Will there be any rates respite?
With the chancellor’s spring statement due in March, is there any possibility of a rates decrease on the near horizon for larger retailers? Few are convinced.
“I doubt it,” says De Mello. “The £900m of reliefs introduced at the autumn budget was about pandering to independent retailers. For the government, promoting big business is important but they think that if there’s profit there, they should have a bigger piece of it.”
Turner-Mitchell agrees. Of Philip Hammond’s rates relief package in the autumn, he asks: “What have the large retailers and chains got out of the last budget? Nothing, other than a 2.4% inflationary increase in tax liabilities.”
“If they do reduce business rates, that money is going to have to come from somewhere else”
Ed Cooke, Revo
Revo chief executive Ed Cooke is more hopeful of Treasury intervention but is realistic on timelines – particularly given Brexit.

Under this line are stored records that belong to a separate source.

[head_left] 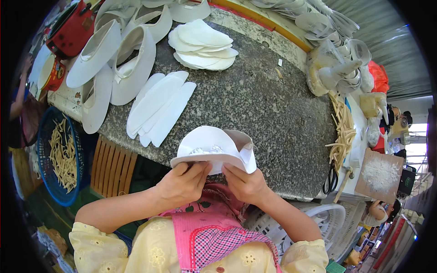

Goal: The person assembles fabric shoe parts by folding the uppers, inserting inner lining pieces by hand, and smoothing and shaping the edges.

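My left hand point(184, 183) and right hand point(246, 184), pinched nearly closed, gripped the visor point(217, 157) over the six-o'clock edge of the slab point(277, 109), apparently mid-shaping, the next move seemingly calling for even pressure.

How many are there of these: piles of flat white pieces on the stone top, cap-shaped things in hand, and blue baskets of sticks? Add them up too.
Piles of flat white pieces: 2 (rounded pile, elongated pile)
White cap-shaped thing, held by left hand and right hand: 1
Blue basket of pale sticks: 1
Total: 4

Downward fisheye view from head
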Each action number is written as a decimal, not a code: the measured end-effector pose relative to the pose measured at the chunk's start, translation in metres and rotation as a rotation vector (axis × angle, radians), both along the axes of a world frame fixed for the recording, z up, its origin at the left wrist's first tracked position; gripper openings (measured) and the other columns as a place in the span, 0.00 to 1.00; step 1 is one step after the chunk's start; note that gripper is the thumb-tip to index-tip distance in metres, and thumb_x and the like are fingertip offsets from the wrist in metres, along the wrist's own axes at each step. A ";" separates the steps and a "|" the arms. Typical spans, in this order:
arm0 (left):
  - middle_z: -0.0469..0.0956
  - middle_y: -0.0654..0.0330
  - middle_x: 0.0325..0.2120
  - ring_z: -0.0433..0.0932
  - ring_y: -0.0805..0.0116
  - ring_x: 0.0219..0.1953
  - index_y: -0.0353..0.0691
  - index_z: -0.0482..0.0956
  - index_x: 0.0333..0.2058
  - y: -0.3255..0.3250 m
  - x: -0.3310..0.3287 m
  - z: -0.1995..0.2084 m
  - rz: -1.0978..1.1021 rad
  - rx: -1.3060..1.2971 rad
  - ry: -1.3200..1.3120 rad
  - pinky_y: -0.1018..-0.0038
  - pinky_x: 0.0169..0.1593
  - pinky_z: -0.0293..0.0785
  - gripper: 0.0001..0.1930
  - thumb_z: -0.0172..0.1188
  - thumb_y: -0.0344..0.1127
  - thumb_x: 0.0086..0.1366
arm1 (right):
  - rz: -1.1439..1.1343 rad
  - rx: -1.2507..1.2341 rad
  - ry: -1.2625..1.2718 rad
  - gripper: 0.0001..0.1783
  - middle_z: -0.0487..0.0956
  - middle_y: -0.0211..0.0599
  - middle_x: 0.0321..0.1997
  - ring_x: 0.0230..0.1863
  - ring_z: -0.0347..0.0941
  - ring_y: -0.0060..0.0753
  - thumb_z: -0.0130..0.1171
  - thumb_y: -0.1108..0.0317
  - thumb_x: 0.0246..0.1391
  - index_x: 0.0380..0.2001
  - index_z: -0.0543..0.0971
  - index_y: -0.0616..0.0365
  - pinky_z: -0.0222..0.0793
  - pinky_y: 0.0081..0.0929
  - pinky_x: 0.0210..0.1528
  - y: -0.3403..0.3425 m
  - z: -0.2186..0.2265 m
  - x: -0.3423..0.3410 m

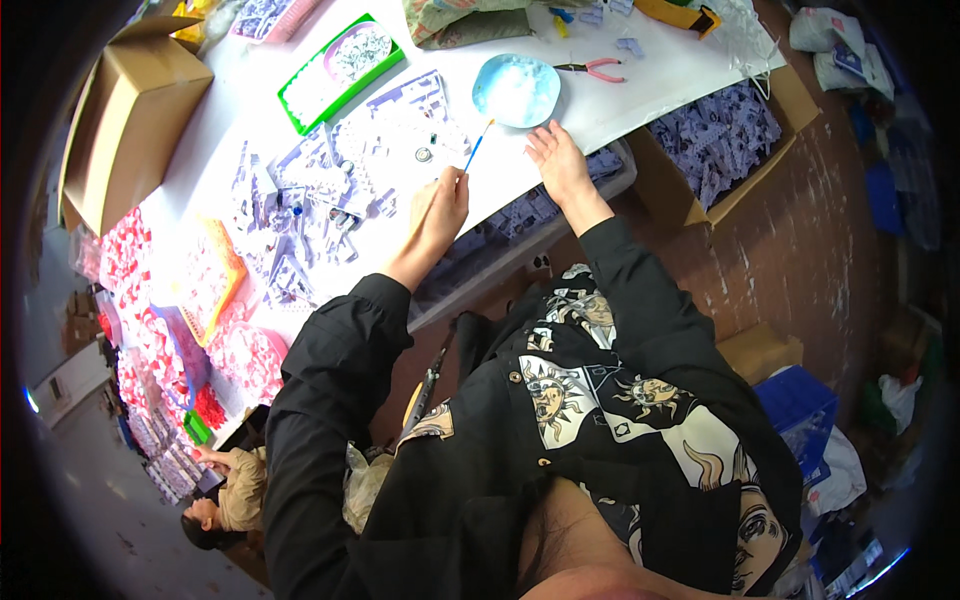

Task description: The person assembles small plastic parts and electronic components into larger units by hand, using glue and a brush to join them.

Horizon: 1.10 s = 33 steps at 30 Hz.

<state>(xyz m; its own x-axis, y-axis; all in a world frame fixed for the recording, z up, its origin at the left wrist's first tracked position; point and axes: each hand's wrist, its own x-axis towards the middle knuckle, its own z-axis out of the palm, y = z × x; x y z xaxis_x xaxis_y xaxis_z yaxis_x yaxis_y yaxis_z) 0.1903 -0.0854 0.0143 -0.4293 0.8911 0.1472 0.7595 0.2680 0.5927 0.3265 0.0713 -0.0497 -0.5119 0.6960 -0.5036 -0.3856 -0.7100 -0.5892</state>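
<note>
My left hand (438, 212) is closed around a thin blue stick with an orange tip, perhaps a small brush (479, 148). The stick slants up and right toward a light blue bowl (480, 88) with something white in it. My right hand (562, 168) is at the bowl's near side, fingers spread and nothing in it; whether it touches the rim I cannot tell. Many pale purple plastic parts (300, 205) lie in a heap to the left of my left hand. A small round piece (423, 155) rests on the white table (520, 165) between heap and bowl.
Pliers (603, 70) with pink handles lie right of the bowl. A green tray (392, 62) holds a bowl of small parts. Cardboard boxes stand at the left (150, 110) and right (800, 105). A clear bin (520, 245) sits below the table edge. Another person (240, 490) works at lower left.
</note>
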 end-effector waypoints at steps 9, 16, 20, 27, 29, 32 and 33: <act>0.76 0.49 0.18 0.77 0.51 0.19 0.38 0.72 0.35 0.009 -0.017 -0.011 -0.109 -0.085 0.231 0.62 0.24 0.70 0.06 0.56 0.33 0.62 | -0.019 -0.014 -0.003 0.37 0.45 0.55 0.71 0.68 0.52 0.50 0.41 0.58 0.65 0.68 0.38 0.59 0.54 0.41 0.67 -0.003 0.003 -0.001; 0.74 0.50 0.15 0.75 0.50 0.18 0.38 0.69 0.32 0.015 -0.020 0.000 -0.179 -0.029 0.254 0.60 0.22 0.68 0.02 0.52 0.30 0.63 | -0.041 -0.015 0.006 0.38 0.45 0.55 0.71 0.68 0.53 0.50 0.43 0.58 0.65 0.68 0.38 0.58 0.55 0.41 0.66 -0.005 0.004 -0.002; 0.72 0.49 0.14 0.75 0.52 0.17 0.34 0.69 0.30 0.004 -0.025 -0.003 -0.308 -0.056 0.295 0.61 0.22 0.68 0.04 0.48 0.27 0.64 | -0.049 -0.011 0.005 0.38 0.45 0.55 0.71 0.68 0.52 0.50 0.43 0.58 0.65 0.68 0.38 0.58 0.55 0.42 0.66 -0.002 0.005 -0.003; 0.70 0.52 0.12 0.73 0.53 0.15 0.37 0.67 0.29 0.013 -0.032 -0.003 -0.272 -0.039 0.366 0.62 0.20 0.66 0.06 0.50 0.31 0.65 | -0.044 -0.001 0.005 0.38 0.44 0.56 0.71 0.68 0.52 0.50 0.42 0.58 0.65 0.68 0.38 0.58 0.55 0.43 0.66 -0.003 0.006 -0.004; 0.71 0.50 0.13 0.75 0.52 0.17 0.37 0.67 0.30 0.010 -0.034 -0.011 -0.283 -0.129 0.387 0.62 0.21 0.68 0.06 0.50 0.32 0.65 | -0.040 0.005 0.004 0.38 0.44 0.56 0.71 0.68 0.52 0.50 0.42 0.58 0.65 0.68 0.38 0.58 0.55 0.43 0.66 -0.004 0.006 -0.005; 0.74 0.49 0.16 0.76 0.51 0.19 0.35 0.70 0.32 -0.006 -0.032 0.000 -0.232 -0.065 0.277 0.63 0.23 0.70 0.05 0.51 0.31 0.64 | -0.050 -0.006 -0.009 0.38 0.44 0.56 0.70 0.67 0.53 0.51 0.42 0.58 0.65 0.68 0.38 0.58 0.55 0.43 0.66 -0.003 0.003 -0.002; 0.77 0.49 0.19 0.78 0.58 0.20 0.32 0.73 0.36 -0.013 -0.028 0.011 -0.137 -0.086 0.192 0.69 0.25 0.73 0.08 0.52 0.32 0.65 | -0.049 0.001 -0.014 0.38 0.45 0.56 0.70 0.67 0.53 0.51 0.42 0.58 0.65 0.68 0.38 0.59 0.55 0.43 0.66 -0.004 0.004 -0.002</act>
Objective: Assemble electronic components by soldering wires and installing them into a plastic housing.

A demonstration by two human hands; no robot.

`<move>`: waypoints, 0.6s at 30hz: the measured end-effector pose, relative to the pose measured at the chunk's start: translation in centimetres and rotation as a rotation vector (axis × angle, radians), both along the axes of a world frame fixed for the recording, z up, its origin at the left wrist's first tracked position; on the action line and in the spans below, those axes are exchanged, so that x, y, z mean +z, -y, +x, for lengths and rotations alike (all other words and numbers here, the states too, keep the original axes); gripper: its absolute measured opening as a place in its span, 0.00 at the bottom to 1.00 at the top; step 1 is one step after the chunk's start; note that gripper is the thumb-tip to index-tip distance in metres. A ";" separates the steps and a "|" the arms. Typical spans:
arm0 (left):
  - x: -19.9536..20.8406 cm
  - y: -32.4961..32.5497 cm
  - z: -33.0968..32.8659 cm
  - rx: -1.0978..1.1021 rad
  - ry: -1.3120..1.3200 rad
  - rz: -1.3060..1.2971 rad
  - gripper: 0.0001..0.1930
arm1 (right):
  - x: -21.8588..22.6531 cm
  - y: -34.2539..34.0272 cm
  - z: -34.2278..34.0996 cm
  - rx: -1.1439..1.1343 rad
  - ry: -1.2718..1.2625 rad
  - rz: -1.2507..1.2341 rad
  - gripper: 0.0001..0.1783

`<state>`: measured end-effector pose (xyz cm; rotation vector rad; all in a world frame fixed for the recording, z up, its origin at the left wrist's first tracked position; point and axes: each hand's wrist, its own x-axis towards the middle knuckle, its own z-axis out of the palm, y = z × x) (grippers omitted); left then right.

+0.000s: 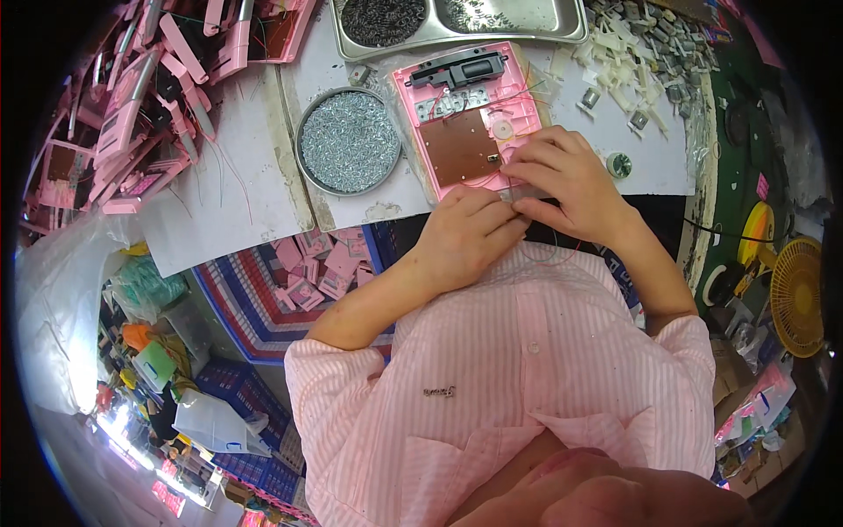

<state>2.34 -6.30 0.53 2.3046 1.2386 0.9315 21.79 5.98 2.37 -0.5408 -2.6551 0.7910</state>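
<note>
A pink plastic casing [527,110], open side up, lies on the table in front of me, with a plastic sheet under it. In it sit a brown circuit board [458,147], a black plastic part [457,70], a metal strip [452,104], a small white wheel [502,130] and thin red and dark wires. My left hand [470,235] is closed at the casing's near edge, what it pinches hidden. Curled over the near right corner, my right hand [566,184] brings thumb and fingers together close to the left fingertips. A thin wire hangs below them.
Left of the casing stands a round dish of small screws [349,140]. A metal tray [562,26] with dark small parts lies behind. White plastic and metal pieces [623,61] spread at right, near a small round green-topped part [619,164]. Pink casings [123,114] pile up at left.
</note>
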 end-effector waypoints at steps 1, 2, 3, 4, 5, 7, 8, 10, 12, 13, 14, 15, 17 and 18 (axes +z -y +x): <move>-0.2 0.1 -0.2 0.031 0.054 0.029 0.16 | -0.1 0.1 0.1 0.006 0.004 -0.005 0.21; -0.4 0.3 -0.4 0.067 0.108 0.055 0.16 | -0.3 0.2 0.3 0.016 0.008 -0.013 0.21; -0.5 0.5 -0.6 0.115 0.111 0.047 0.16 | -0.4 0.2 0.3 0.025 0.012 -0.020 0.20; -0.4 0.7 -0.9 0.161 0.114 0.038 0.16 | -0.4 0.3 0.2 0.023 0.012 -0.009 0.20; -0.4 0.9 -1.0 0.208 0.117 0.030 0.15 | -0.5 0.4 0.2 0.022 0.012 0.003 0.20; 0.4 0.9 -1.0 0.327 0.087 -0.022 0.14 | -0.5 0.5 0.0 0.022 0.032 0.001 0.20; 0.7 0.8 -1.0 0.385 0.070 -0.046 0.14 | -0.3 0.6 -0.1 0.023 0.049 -0.009 0.20; 0.6 0.9 -0.9 0.301 0.071 -0.095 0.14 | -0.2 0.3 0.0 0.035 0.035 -0.078 0.20; 0.5 0.7 -1.0 0.255 0.075 -0.125 0.13 | -0.6 -0.4 0.6 0.065 -0.031 -0.196 0.21; 0.6 0.5 -1.2 0.248 0.080 -0.131 0.13 | -0.6 -0.3 0.6 0.047 -0.040 -0.211 0.21; 0.7 0.4 -1.3 0.239 0.083 -0.139 0.12 | -0.8 -0.1 0.7 0.027 -0.051 -0.227 0.21; 0.8 0.3 -1.2 0.266 0.112 -0.140 0.12 | -1.0 0.1 0.7 0.008 -0.062 -0.243 0.21; 1.0 0.3 -1.1 0.315 0.170 -0.143 0.11 | -1.4 0.4 0.5 0.006 -0.045 -0.180 0.22; 0.9 0.3 -1.1 0.294 0.153 -0.142 0.12 | -1.6 0.5 0.4 0.004 -0.036 -0.147 0.22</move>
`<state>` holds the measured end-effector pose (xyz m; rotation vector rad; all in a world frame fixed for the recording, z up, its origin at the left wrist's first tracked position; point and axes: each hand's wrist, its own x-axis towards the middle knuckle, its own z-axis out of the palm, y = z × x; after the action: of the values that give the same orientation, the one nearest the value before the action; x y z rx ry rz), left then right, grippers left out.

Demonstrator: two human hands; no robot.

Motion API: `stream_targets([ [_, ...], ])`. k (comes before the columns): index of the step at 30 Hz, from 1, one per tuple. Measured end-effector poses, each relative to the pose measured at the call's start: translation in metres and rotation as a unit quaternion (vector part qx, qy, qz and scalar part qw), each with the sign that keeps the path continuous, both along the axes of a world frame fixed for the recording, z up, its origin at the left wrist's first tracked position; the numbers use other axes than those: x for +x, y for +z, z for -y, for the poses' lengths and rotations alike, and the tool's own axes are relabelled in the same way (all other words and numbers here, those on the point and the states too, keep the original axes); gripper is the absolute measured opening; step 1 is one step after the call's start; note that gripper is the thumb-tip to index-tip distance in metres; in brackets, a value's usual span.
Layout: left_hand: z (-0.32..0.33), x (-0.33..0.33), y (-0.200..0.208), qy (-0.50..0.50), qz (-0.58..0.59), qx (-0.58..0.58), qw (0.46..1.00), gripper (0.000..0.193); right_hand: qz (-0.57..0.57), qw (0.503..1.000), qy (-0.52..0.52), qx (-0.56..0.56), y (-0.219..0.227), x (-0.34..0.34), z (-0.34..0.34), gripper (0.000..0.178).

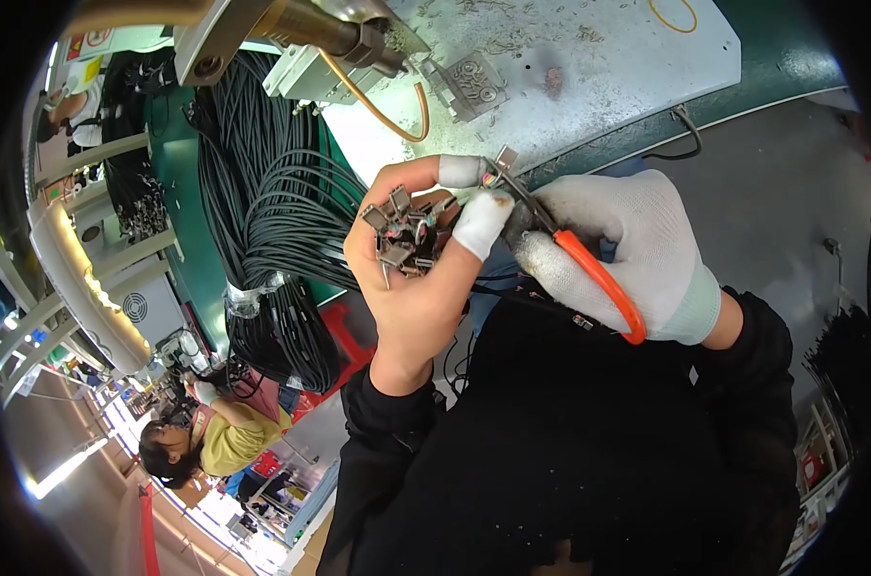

“With what’s happening with Europe at the moment, it’s quite hard for anyone to get enough bandwidth to talk about anything other than Brexit,” he says. “We also understand, even if we don’t accept, the Government’s point on fiscal neutrality. If they do reduce business rates, that money is going to have to come from somewhere else.”
However, there may be some respite in the longer term. The Commons Treasury committee launched a fresh inquiry earlier this month, which will examine if the current business rates system works and explore whether alternative policies, such as the proposed digital services tax or a land value-based tax, could level the playing field between bricks-and-mortar retailers and online players.
Everyone in retail, particularly those trading in central London, will be hoping for some relief from the increasingly heavy burden of business rates. But if changes are not introduced soon, London’s shopping mecca could have a distinctly different feel.